This is a story unlike any other that I’ve come across. If you type in the search phrase “wrongful convictions” in the search box on this site, you will see the numerous cases of wrongful convictions that I have covered. Some of the wrongfully convicted are freed. Some are still in prison (see the story on Darlie Routier). In the case of Angelika Graswald, here is a wrongful conviction that hasn’t happened yet. The fact that this woman is even in jail facing murder charges is a miscarriage of justice.
I’m sure you’ve heard about this case. A woman and her boyfriend go kayaking on the Hudson River. The boyfriend’s kayak capsizes and he ends up drowning. The boyfriend, Vincent Viafore, isn’t found immediately. Angelika is questioned by police about the incident. She apparently made a comment about having removed the drain plug from her boyfriend’s Kayak. That statement, along with what some viewed as bizarre behavior after her boyfriend’s death, and a $250,000 life insurance policy, made Angelika a suspect in her boyfriend’s death. What is first reported by the media as an accident is soon turned into a murder plot. She confessed to staging the whole thing, according to police. The media jumps on the murder bandwagon and the story takes off.
That’s the story I heard and believed. That is until I watched the excellent 48 Hours episode Death On The Hudson. The 48 Hours episode starts with the police theory and the edited video confession of Angelika. If you didn’t go any further than the details I have already provided, you would think this is a slam dunk case. However, once all of the facts are laid out, anyone with any common sense can see that this was a tragic accident and nothing more.
First, let’s start with the damning admission that Angelika removed the drain plug on the Kayak. When the police detective heard that piece of incriminating evidence it was all over for Angelika. But here is the problem, and it’s a very big problem. The drain plug is on the top of the kayak, not the bottom as assumed by the detective and anyone else not familiar with this kayak. The drain is about the size of your pinky. You could splash water over that drain plug all day long and the kayak still wouldn’t fill up with enough water to capsize it. Angelika admitted to removing the drain plug weeks earlier, not on the day of the incident. She had removed it as a safety precaution for her cat who was playing in the kayak.
Next the police say she removed a ring on her boyfriend’s paddle that allowed it to not work properly, then she apparently took it from him so he couldn’t use it as a floatation device. Are you kidding me? Maybe the police should go out and test their theory, like 48 Hours did, before making ridiculous claims.
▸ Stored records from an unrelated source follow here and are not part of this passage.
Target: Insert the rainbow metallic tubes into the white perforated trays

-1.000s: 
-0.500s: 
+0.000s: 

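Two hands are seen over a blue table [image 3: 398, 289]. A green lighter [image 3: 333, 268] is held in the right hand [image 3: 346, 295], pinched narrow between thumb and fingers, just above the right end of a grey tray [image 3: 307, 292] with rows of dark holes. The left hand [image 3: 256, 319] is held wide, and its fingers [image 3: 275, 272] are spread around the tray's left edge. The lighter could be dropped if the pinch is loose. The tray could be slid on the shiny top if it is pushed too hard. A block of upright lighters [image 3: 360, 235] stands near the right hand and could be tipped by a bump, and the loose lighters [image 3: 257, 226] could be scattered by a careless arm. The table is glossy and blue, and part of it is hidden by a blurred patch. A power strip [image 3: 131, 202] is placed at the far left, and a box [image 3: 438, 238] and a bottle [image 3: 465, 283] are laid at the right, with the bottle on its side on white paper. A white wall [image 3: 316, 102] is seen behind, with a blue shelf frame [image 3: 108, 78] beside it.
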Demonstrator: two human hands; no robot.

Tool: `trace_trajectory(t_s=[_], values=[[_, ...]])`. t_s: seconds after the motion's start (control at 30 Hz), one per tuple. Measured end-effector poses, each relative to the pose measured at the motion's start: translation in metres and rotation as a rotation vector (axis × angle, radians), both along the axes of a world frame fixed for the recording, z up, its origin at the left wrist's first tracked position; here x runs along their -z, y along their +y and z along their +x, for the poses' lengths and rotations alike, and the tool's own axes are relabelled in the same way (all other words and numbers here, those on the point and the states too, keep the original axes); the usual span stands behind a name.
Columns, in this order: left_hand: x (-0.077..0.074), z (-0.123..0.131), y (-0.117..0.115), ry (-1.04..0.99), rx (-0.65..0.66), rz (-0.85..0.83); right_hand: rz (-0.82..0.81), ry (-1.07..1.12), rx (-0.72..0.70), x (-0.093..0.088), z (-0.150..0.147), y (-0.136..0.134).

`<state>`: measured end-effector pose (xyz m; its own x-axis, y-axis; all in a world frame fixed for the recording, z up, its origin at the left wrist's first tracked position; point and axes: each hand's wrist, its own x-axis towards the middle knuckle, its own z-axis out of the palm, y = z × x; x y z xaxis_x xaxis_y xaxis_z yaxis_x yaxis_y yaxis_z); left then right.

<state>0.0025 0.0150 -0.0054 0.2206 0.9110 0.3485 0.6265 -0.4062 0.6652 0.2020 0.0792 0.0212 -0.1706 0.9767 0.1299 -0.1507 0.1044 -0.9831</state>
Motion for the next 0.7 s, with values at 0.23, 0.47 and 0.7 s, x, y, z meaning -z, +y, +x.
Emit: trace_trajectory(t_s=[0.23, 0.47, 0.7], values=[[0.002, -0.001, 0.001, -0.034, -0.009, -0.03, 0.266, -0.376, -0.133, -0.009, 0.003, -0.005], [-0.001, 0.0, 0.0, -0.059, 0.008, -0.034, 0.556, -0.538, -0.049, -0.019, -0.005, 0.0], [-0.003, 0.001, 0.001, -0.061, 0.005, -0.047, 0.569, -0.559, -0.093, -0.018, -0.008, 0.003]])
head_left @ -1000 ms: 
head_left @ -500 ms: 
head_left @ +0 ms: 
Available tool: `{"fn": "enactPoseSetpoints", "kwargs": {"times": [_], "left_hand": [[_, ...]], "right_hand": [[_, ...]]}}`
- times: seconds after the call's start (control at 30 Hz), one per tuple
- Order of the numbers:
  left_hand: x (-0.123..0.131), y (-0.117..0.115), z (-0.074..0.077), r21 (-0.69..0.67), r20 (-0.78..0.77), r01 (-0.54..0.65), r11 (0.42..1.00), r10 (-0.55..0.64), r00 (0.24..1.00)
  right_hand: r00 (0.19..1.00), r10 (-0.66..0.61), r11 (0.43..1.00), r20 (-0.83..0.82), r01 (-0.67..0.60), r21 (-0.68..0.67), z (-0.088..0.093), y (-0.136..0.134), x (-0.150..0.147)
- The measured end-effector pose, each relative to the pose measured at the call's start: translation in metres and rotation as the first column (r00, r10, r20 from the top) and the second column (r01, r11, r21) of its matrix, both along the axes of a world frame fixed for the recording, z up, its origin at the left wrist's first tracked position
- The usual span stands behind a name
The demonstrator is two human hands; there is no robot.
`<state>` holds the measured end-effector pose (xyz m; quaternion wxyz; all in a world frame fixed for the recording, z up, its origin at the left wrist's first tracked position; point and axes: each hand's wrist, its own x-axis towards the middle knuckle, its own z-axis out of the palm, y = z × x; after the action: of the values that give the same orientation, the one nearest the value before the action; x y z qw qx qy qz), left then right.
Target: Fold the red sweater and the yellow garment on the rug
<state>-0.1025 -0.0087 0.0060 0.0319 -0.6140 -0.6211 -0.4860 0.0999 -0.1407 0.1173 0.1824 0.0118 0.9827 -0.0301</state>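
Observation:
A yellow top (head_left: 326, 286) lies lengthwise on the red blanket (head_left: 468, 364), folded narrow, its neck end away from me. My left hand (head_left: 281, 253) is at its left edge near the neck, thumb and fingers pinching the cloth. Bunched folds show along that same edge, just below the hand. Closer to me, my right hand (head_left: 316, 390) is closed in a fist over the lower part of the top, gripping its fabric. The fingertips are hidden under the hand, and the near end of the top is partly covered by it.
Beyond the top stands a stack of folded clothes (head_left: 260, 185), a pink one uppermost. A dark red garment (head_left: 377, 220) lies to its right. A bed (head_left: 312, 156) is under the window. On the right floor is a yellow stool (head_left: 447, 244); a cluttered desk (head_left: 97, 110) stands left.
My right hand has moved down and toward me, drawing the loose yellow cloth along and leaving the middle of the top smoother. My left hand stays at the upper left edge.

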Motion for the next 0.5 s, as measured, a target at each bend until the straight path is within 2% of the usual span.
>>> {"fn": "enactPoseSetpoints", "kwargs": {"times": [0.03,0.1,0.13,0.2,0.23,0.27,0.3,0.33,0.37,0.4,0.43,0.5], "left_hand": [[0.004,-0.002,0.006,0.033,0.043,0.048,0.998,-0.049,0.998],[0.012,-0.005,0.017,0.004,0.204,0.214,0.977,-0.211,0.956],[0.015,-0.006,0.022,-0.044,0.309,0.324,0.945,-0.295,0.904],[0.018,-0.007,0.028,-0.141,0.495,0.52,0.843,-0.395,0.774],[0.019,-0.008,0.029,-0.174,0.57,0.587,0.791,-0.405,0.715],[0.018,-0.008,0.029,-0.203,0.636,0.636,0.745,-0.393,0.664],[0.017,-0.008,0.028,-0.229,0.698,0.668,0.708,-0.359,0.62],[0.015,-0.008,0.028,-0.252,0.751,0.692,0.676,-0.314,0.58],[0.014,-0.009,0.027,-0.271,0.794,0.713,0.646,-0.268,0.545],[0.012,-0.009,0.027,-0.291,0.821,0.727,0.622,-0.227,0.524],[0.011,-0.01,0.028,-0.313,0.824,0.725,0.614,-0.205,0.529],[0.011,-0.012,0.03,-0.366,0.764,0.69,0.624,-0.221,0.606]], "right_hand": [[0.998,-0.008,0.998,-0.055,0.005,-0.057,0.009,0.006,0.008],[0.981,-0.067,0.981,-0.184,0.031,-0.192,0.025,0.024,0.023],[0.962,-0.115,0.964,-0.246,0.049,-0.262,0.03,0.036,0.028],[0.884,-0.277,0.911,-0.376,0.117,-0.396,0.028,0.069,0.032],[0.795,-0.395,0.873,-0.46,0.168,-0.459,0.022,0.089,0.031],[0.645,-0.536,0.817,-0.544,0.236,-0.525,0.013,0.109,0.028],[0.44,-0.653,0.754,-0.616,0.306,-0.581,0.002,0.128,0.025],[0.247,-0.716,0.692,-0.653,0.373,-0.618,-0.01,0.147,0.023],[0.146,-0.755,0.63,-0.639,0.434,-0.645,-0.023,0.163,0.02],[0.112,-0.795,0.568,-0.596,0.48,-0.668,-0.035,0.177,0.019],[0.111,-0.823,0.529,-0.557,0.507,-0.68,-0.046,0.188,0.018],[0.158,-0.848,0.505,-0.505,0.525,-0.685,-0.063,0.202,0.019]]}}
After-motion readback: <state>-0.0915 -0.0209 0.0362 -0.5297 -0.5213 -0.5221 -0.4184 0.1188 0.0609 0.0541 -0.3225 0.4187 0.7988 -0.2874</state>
Angelika didn’t want to go kayaking that day. It was her boyfriend’s idea. So there is no premeditation. Angelika called 911 as soon as it happened. If she was going to kill her boyfriend, would she do that? Why not wait until you got back to shore?
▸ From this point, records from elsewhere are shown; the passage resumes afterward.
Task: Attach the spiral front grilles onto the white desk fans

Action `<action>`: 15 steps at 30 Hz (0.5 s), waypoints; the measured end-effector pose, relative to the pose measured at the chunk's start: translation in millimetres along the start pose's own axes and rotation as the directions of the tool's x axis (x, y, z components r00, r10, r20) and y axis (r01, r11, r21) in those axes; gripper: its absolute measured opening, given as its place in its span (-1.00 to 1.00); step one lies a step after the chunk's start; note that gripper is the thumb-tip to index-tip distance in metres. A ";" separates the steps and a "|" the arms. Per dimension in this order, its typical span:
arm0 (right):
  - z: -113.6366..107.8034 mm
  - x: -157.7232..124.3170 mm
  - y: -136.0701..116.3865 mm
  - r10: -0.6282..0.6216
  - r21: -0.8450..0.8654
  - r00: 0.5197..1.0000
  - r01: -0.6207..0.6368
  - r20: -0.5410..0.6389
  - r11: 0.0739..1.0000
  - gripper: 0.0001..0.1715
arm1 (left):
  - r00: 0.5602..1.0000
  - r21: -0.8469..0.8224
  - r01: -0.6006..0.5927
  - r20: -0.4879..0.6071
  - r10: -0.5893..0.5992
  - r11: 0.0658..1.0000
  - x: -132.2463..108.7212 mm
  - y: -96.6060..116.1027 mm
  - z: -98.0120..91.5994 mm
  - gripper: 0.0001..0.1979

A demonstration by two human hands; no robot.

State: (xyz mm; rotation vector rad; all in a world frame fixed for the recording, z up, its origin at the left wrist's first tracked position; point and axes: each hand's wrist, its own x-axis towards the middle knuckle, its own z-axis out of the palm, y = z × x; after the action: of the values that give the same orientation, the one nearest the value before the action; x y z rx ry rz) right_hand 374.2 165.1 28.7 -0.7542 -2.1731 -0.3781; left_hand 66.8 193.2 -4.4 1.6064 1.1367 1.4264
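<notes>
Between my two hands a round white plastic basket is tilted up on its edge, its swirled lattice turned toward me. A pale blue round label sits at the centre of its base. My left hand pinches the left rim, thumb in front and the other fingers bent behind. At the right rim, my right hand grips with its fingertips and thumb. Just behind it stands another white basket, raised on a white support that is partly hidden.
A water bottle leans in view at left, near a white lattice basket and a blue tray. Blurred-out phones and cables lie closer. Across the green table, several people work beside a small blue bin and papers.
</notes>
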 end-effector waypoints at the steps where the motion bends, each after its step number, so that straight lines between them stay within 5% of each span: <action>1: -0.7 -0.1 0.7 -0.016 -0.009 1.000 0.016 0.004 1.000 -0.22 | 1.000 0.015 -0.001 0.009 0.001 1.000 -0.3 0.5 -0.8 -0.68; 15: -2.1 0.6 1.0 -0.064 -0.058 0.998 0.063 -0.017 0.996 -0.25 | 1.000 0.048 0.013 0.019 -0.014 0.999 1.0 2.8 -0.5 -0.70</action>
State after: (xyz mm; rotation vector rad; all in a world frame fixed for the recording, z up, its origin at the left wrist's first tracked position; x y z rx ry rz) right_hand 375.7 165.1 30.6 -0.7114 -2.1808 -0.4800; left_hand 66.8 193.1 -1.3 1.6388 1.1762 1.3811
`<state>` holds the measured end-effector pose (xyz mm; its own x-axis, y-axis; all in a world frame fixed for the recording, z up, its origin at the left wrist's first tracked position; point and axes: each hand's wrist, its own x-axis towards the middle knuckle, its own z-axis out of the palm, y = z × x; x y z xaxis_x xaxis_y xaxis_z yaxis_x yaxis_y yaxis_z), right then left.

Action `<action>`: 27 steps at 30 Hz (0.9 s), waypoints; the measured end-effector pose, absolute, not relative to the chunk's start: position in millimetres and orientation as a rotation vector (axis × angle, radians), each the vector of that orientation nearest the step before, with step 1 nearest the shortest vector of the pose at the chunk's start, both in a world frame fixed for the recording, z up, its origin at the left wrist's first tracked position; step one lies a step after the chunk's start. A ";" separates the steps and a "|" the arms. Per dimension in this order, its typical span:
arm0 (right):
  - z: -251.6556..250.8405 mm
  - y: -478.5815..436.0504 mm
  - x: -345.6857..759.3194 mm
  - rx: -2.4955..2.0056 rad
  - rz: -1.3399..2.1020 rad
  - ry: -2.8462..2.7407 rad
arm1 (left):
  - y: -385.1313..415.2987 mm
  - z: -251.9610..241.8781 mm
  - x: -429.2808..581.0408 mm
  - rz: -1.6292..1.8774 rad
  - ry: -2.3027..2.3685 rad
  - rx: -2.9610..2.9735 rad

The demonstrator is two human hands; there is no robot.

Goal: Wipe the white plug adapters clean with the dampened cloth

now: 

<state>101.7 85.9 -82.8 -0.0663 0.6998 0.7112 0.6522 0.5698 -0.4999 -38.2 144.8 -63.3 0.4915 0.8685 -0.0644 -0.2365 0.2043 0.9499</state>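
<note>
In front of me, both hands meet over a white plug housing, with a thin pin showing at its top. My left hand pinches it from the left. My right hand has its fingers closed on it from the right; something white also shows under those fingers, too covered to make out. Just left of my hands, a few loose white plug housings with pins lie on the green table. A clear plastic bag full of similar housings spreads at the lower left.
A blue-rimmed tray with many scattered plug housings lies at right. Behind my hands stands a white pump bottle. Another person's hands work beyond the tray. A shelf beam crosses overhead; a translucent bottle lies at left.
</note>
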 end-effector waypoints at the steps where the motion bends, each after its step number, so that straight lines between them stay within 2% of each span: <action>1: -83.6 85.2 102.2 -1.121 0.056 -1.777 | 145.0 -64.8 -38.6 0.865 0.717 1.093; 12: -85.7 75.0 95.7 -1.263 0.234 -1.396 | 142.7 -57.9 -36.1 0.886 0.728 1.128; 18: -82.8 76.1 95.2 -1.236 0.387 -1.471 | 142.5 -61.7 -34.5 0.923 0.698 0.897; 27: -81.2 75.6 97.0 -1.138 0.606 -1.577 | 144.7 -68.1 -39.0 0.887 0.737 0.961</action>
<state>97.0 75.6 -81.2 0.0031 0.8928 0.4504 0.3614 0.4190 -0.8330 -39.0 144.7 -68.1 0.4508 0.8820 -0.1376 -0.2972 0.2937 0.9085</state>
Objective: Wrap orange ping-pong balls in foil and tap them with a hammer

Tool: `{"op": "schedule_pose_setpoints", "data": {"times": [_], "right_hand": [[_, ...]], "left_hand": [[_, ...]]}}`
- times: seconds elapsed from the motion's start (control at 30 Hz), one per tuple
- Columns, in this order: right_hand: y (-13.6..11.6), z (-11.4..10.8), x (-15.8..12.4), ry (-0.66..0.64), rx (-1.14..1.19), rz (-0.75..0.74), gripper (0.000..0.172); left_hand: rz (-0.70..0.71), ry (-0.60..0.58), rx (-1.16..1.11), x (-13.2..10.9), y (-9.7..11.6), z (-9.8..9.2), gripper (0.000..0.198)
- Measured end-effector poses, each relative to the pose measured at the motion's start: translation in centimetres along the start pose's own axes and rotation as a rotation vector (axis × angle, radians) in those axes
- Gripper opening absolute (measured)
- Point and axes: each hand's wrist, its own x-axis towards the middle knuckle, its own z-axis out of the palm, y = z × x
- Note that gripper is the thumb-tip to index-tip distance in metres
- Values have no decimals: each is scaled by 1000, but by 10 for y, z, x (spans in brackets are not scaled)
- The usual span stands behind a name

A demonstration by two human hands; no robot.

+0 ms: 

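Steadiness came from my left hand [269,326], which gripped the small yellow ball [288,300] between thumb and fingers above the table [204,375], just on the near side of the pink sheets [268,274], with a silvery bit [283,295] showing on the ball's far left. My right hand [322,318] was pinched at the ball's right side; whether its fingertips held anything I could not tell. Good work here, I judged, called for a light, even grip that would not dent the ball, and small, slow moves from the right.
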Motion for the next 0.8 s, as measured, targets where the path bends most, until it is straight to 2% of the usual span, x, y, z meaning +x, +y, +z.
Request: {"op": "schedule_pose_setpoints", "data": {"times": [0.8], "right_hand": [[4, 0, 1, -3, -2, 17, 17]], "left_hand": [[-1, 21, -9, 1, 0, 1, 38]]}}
What about her confession? She confessed, didn’t she? First, if you have any doubts that someone can make a false confession. please watch the documentary confessions here on this site. Angelika was interviewed, without a lawyer, for eleven hours. Her big concern, as she told police, was to get done with the interview so she could take care of her cat. She told the police what they wanted her to say so she could go home.
The river was choppy that day. The water temperature was 46 degrees. As water poured into the kayak from the waves, the boat capsized. Without a life vest, Vincent was in trouble fast. Hypothermia would have made swimming difficult. The choppy water made it harder for Angelika to assist her boyfriend. She called 911.
Now in order for the prosecutor to have a case the medical examiner has to declare Vincent’s death as a homicide. So what does the medical examiner do when Vincent’s body is discovered a month after the incident? He declares that Vincent died from drowning. He also called it a homicide because someone other than Vincent had removed the drain plug. The drain plug had nothing to do with the boat capsizing. The medical examiner needs to lose his job.
This, ladies and gentlemen, is how wrongful convictions occur. It starts with one or more detectives who have a hunch. As soon as they have something that seems to corroborate that hunch, they develop tunnel vision and try to fit the evidence to their theory. If the prosecutor is lazy, incompetent, or both, there is a trial. A not guilty verdict is not a guarantee. In fact, the odds will be against her once the trial starts, no matter how good her defense team is. Jurors want to believe that the police know what they’re doing. Why else would they be charging this woman with murder?
I sure hope someone in the prosecution office is paying attention. You don’t have a murder. You have a tragic accident. Drop the charges. It’s the right thing to do.
So now it looks like the prosecutor realized that he had no case. So what does he do? Let Angelika go? No. If he did that he would have to explain why it is that he let an innocent person sit in jail for two years when there was no case. So he came up with a better idea. How about we threaten her with a lengthy prison term. Then we’ll tell her that if she agrees to a plea deal, where she admits that she tried to kill her boyfriend, that she can be out of jail in as little as a year or two thanks to time served. If Angelika would have had a decent defense attorney, she would have gone to trial and won because they had no case against her. Orange County Chief Assistant District Attorney Christopher Borek should be ashamed of himself. He should have done the right thing and admit that they had no case. Defense attorney Richard Portale should find a new line of work. You don’t plea an innocent person.